For I have seen Long-Bailey, Thornberry and Nandy give repeated car crash interviews born out of trying to argue a tortuous line or from lacking the basic skills to extricate themselves from the quick sand they so eagerly jumped into. The class of 1976 would have been the bullies not the bullied. But then again they all had hinterland that gave them an effortless authority and presence.
Jess Phillips I find a refreshing voice but she is untried on the front-bench and would beg a simple question which is equally true of all in the field, can she seal the deal with the wider electorate?
The electorate, that awkward squad of citizens who have brought Labour to this. As one defeated American Senator once opined, “the voters have spoken, the bastards”.
Resonating with voters beyond Labour’s traditional if shrinking base is no mean issue. In 1964 Harold Wilson was the antidote to stuffiness, grouse shooting, bulletproof tweed and the entitled aloofness of aristocracy. He was no JFK in the personality stakes but even Mary Whitehouse looked modern when compared to Alex Douglas-Home.
Michael Foot and Neil Kinnock never ‘sealed the deal’ but both in their very different ways had strengths that outweigh those of the class of 2020.
Like Hugh Gaitskell, John Smith was a Labour prime minster in waiting only to die before he got the chance to serve. Both men had probably sealed the deal before fate intervened. As a cynic once said, in politics where there is death, there is hope. Tony Blair emerged in 1994 and the rest is history.
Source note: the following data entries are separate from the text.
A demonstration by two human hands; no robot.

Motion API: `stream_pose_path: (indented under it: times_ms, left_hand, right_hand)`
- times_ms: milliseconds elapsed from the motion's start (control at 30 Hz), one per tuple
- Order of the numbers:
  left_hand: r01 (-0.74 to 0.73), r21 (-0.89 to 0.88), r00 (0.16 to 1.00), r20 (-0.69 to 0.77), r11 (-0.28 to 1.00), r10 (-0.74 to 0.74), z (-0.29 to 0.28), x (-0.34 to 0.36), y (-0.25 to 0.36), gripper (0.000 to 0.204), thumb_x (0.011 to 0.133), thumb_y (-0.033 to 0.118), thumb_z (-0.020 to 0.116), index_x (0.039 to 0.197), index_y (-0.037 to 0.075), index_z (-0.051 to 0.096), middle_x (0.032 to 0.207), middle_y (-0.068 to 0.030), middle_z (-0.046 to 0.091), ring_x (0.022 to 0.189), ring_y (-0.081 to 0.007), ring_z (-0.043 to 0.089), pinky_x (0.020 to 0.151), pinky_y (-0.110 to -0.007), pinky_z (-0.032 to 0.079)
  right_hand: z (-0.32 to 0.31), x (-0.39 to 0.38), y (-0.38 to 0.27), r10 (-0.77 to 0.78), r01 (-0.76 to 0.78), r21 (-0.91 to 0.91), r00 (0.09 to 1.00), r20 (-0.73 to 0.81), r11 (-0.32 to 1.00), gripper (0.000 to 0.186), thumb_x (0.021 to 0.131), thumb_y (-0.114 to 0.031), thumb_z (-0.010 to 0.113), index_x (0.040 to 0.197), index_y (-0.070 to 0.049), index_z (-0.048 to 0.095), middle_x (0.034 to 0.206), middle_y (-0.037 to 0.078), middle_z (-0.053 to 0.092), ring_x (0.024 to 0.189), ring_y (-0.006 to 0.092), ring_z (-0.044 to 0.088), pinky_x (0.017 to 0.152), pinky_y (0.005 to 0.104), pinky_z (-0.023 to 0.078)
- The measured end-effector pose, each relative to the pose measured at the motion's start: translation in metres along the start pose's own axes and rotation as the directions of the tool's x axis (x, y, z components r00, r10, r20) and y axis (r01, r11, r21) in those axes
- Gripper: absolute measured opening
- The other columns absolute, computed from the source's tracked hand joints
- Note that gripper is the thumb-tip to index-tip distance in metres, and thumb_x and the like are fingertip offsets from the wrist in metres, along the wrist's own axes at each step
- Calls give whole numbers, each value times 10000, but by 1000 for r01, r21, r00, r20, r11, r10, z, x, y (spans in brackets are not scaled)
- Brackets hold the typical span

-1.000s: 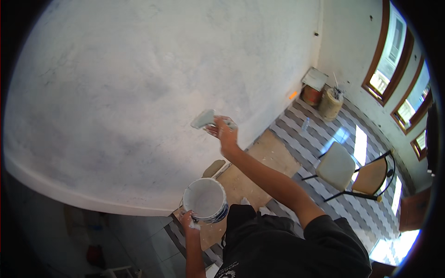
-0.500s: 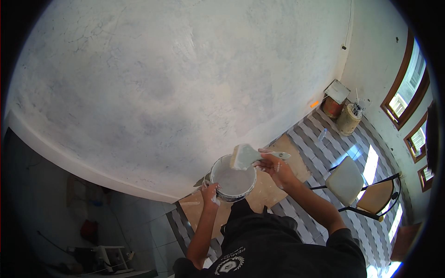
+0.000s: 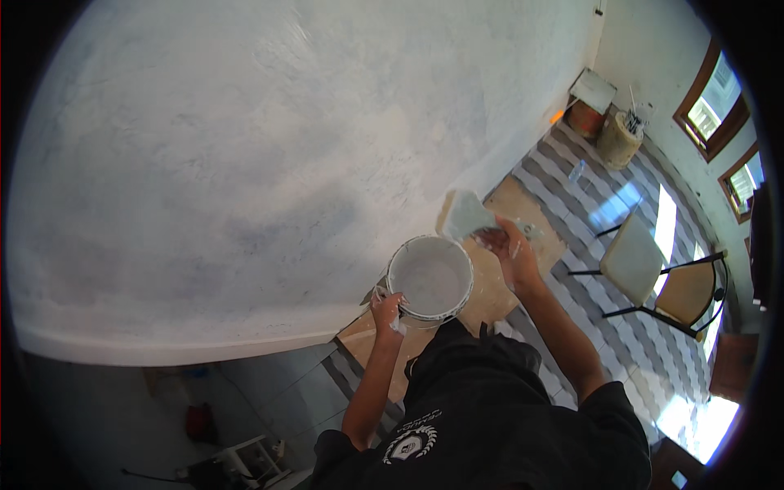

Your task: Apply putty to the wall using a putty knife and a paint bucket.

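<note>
My right hand (image 3: 510, 249) grips the handle of a wide pale brush (image 3: 469, 214), whose head hangs just above and right of a round bucket of light grey-white liquid (image 3: 429, 273). At the bucket's left side, my left hand (image 3: 386, 313), smeared with white, is closed on its rim. The bucket is in front of my body, close to the mottled pale wall (image 3: 245, 147); whether it touches the wall I cannot tell.
A brown sheet (image 3: 539, 241) lies on patterned floor tiles. A chair (image 3: 633, 265) stands at the right. A clear bottle (image 3: 577, 170), containers (image 3: 619, 140) and a board-topped drum (image 3: 586, 114) are near the far corner, beside wood-framed windows (image 3: 710, 106).
The brush left the wall area and came down over the bucket, then rose up and right from it. The view has shifted, and the bucket now appears further right than a second ago.
</note>
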State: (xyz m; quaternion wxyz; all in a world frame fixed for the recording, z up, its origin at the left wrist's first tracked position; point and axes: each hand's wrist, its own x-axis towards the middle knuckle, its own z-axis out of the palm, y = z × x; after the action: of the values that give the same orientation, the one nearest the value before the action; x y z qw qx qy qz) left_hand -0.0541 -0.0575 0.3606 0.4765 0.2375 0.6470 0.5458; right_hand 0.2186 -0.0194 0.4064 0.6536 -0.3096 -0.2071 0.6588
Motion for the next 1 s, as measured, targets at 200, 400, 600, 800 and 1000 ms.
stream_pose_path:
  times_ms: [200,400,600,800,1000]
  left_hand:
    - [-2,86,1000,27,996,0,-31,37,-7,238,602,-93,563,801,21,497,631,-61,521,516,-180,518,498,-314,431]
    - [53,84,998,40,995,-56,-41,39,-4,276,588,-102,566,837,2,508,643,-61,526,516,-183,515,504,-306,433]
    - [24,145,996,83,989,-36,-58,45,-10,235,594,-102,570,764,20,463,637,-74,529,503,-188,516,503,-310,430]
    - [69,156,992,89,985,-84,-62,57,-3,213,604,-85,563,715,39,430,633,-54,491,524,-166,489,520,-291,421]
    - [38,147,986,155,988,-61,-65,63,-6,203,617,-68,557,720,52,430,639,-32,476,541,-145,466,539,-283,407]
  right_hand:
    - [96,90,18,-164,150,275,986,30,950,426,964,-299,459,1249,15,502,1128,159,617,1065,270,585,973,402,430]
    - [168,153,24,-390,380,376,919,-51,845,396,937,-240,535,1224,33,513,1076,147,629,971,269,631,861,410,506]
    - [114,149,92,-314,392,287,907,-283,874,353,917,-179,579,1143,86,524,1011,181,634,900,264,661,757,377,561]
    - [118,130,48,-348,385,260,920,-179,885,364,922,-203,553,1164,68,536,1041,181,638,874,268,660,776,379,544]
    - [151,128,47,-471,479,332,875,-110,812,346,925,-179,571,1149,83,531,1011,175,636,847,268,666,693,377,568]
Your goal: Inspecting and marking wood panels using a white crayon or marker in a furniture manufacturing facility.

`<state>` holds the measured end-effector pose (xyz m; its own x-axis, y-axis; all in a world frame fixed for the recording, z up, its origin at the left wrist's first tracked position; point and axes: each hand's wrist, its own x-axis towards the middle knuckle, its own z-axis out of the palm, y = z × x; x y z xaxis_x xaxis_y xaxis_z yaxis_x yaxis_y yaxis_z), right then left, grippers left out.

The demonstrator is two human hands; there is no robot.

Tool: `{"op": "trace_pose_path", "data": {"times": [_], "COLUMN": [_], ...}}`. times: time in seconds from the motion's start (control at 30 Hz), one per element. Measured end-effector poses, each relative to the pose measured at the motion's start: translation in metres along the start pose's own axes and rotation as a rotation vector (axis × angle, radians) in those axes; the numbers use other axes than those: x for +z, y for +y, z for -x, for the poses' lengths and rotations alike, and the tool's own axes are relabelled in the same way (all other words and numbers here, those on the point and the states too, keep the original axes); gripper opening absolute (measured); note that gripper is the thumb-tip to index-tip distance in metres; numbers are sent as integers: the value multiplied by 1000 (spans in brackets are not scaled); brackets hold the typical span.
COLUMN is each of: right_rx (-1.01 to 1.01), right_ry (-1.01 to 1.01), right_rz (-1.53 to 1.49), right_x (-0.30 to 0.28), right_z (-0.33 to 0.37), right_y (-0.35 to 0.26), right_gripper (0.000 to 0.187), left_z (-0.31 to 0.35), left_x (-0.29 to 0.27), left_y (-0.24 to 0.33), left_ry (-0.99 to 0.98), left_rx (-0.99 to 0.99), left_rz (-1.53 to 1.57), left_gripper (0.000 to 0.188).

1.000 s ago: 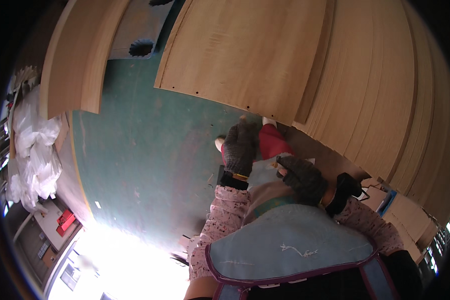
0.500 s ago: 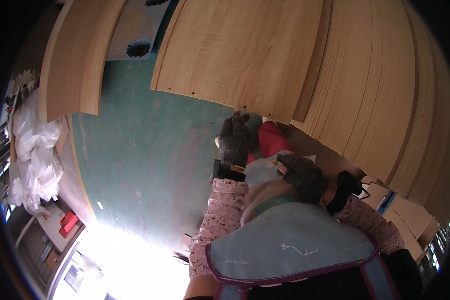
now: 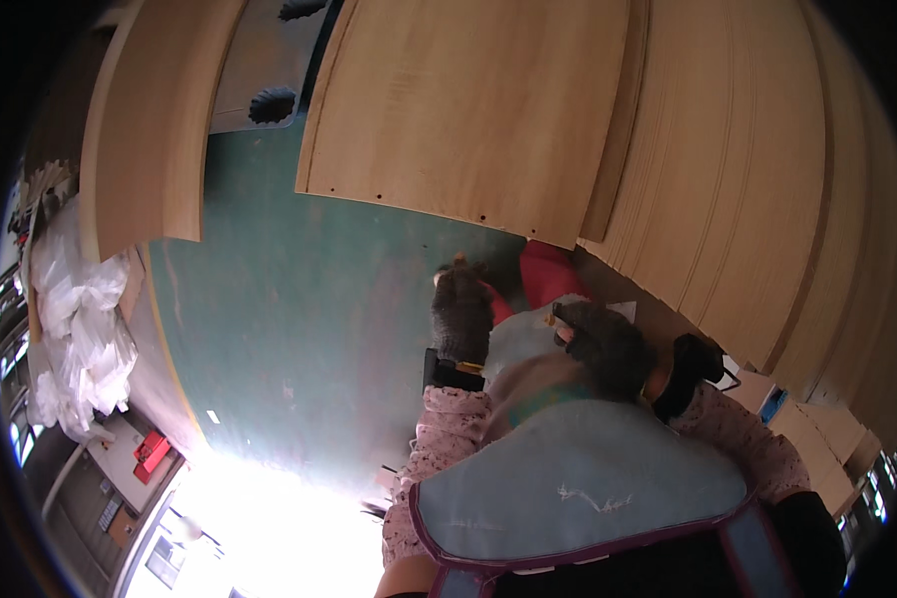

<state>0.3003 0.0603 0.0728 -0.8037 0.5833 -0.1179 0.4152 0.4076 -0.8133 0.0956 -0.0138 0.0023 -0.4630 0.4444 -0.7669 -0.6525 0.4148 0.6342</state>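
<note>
My left hand [image 3: 460, 314], in a dark knitted glove with bare fingertips, is over the green surface, a short way from the near edge of a wood-grain panel [image 3: 468, 110]. Its fingers are curled together; what they hold, if anything, is hidden. Along that panel edge runs a row of small dark holes. My right hand [image 3: 608, 349], gloved alike, stays close to my body above the grey-blue apron [image 3: 578, 488]. Its fingers are closed, and I cannot make out anything in them. Red cloth [image 3: 550, 274] shows between the hands and the panel.
A large fanned stack of wood-grain panels [image 3: 728, 179] fills the right side. Another panel [image 3: 159, 130] lies at the far left, beside a grey plate [image 3: 269, 70] with scalloped openings. Clear plastic wrap [image 3: 80, 339] is heaped left of the green surface [image 3: 299, 329]. Cartons [image 3: 817, 439] stand lower right.
My left hand has drawn back toward me from the panel's holed edge. The right hand has hardly moved. The view has shifted slightly.
</note>
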Motion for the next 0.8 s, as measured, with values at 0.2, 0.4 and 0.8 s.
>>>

Ed Miliband and Jeremy Corbyn, like Foot and Kinnock, never convinced enough of the electorate that they were prime ministerial material. And that’s the point. Leading Labour is one thing, carrying it to power is quite another.
Sir Keir Starmer is probably the candidate who would reassure ‘middle England’. Remember when Labour swept middle England? He is forensically brilliant on legal issues and is grown up on television. Whether he has the expertise beyond his comfort zone is another matter. To stand any chance of victory he will have to talk Left, at least in the short term, given the nature of the electorate.
The contest is in its infancy and has been characterised by a whole lot of words which amount to very little. Most want change but don’t specify what changes they want beyond the usual clichés about listening and reconnecting etc. etc.
In fairness to the six candidates they have time to shine, time to set out a coherent case in strategy and policy terms.
Whoever emerges will be up against a prime minister in Boris Johnson who is a naturally divisive character and who is already demonstrating a clumsiness of touch in his first foreign policy challenge since the election in what could be a portent of misjudgements to come.
And then there’s Brexit, a gorilla now off Labour’s back. A recovery of sorts could take place especially if the Prime Minister’s detractors are right and he proves unfit for office.